Don’t invoke democracy, unless you’re prepared to explain why might—in the form of superior numbers—makes right. Of course, I want the governed to have a big say in whatever government we have, but unlike you I have no illusions about any act’s being a legitimate function of government if its political supporters are blessed by 50 percent plus one of those who bother to show up at the polls. Give me something deeper than that, or I’ll round up a majority posse to come and rightfully claim whatever we want of yours.

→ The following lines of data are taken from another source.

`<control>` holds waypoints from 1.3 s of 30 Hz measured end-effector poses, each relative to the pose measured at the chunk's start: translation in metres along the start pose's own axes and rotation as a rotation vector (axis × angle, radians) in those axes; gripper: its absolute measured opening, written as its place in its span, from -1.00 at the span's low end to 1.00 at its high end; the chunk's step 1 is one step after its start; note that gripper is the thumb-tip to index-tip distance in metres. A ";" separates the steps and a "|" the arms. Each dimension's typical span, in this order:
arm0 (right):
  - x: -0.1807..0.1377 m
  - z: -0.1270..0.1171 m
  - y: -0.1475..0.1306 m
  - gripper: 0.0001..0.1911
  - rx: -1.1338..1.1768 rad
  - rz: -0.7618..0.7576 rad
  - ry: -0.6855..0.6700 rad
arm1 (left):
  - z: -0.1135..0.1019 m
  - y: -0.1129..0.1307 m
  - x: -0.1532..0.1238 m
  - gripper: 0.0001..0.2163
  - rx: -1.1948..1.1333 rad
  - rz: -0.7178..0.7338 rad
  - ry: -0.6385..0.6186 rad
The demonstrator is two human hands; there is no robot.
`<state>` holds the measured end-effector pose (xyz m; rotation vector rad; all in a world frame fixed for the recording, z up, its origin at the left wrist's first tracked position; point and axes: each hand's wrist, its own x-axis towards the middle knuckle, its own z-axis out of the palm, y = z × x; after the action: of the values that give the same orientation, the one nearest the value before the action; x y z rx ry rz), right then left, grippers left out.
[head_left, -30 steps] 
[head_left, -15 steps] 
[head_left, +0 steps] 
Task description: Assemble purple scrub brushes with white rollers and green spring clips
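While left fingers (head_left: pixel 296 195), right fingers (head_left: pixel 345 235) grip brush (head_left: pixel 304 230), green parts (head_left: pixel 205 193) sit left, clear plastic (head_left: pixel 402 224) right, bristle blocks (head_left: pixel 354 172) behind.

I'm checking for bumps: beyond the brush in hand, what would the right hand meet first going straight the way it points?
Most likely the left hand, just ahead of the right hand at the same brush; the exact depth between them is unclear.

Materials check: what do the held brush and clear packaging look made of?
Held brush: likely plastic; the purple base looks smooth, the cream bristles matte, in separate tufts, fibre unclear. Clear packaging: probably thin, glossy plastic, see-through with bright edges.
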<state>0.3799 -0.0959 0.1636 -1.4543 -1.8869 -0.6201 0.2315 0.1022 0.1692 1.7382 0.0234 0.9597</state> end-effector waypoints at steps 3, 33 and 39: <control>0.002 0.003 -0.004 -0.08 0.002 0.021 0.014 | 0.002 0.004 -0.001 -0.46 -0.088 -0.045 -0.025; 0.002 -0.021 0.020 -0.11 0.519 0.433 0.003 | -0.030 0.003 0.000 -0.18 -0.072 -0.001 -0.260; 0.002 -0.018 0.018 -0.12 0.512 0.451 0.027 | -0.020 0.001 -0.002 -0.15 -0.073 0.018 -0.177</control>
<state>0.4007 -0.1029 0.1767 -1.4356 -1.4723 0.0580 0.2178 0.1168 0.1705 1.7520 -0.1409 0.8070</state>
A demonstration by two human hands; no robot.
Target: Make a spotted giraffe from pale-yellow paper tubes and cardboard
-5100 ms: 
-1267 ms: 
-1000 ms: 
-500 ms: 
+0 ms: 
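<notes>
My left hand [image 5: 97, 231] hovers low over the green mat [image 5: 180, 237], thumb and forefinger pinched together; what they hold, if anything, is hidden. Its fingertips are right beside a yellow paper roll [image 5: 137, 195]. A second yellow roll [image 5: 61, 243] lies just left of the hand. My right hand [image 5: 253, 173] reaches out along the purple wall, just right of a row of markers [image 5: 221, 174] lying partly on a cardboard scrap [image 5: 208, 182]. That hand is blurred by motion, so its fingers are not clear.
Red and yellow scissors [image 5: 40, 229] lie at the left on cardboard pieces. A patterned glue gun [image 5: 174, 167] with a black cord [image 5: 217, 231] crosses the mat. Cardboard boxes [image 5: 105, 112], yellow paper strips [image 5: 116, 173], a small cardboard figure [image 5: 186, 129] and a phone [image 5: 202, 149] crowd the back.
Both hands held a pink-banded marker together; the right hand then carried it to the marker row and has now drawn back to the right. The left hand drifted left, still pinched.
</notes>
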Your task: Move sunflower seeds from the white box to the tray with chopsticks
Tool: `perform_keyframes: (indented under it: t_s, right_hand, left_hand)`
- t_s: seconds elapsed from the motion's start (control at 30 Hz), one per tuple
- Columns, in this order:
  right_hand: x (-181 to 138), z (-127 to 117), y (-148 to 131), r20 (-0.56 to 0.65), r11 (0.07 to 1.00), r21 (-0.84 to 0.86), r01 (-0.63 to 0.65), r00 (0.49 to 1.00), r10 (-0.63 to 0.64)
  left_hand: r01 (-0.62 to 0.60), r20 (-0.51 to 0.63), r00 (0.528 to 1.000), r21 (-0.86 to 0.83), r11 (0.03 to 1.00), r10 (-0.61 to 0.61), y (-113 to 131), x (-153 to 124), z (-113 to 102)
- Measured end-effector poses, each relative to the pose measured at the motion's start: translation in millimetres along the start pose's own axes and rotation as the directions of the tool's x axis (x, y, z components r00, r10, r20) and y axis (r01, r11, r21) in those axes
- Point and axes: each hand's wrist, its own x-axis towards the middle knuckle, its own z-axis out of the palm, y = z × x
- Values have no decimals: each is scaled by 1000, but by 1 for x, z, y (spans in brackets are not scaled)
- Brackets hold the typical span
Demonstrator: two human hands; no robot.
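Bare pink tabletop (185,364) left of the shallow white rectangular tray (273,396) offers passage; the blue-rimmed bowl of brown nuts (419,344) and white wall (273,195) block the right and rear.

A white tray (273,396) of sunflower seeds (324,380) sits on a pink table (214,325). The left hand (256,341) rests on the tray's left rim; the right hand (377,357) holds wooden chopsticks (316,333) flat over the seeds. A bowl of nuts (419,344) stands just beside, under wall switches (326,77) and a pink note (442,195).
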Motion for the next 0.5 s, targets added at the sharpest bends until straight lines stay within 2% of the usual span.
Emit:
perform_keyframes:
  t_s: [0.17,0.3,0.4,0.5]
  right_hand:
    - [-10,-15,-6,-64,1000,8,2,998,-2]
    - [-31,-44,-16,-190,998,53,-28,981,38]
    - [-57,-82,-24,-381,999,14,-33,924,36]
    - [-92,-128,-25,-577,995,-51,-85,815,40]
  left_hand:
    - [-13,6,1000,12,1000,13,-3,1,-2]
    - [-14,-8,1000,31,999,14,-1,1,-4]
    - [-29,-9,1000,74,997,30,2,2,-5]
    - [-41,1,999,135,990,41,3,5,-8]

Why is it that you statists never seem to learn anything about government? You see almost any shortcoming in the marketplace as a reason for government to get bigger but you rarely see any shortcoming in government as a reason for it to get smaller. In fact, I wonder at times if you are honestly capable of identifying shortcomings of government at all! Do we really have to give you an encyclopedia of broken promises, failed programs, and wasted billions to get your attention? Do we have to recite all the workers’ paradises that never materialized, the flashy programs that fizzled, the problems government was supposed to solve but only managed into expensive perpetuity?
Where, by the way, do you think wealth comes from in the first place? I know you’re fond of collecting it and laundering it through bureaucracies—“feeding the sparrows through the horses” as my grandfather once put it—but tell me honestly how you think it initially comes into being. Come on, now. You can say it: private initiative.
I’ve asked a lot of questions here, I know. But you have to understand that you’re asking an awful lot more in blood, sweat, tears, and treasure from the rest of us every time you pile on more government without lightening any of the previous load. If anything I’ve asked prompts you to rethink your premises and place some new restraints on the reach of the state, then maybe the statist label doesn’t apply to you. In which case, you can look forward to devoting more of your energies to actually solving problems instead of just talking about them, and liberating people instead of enslaving them.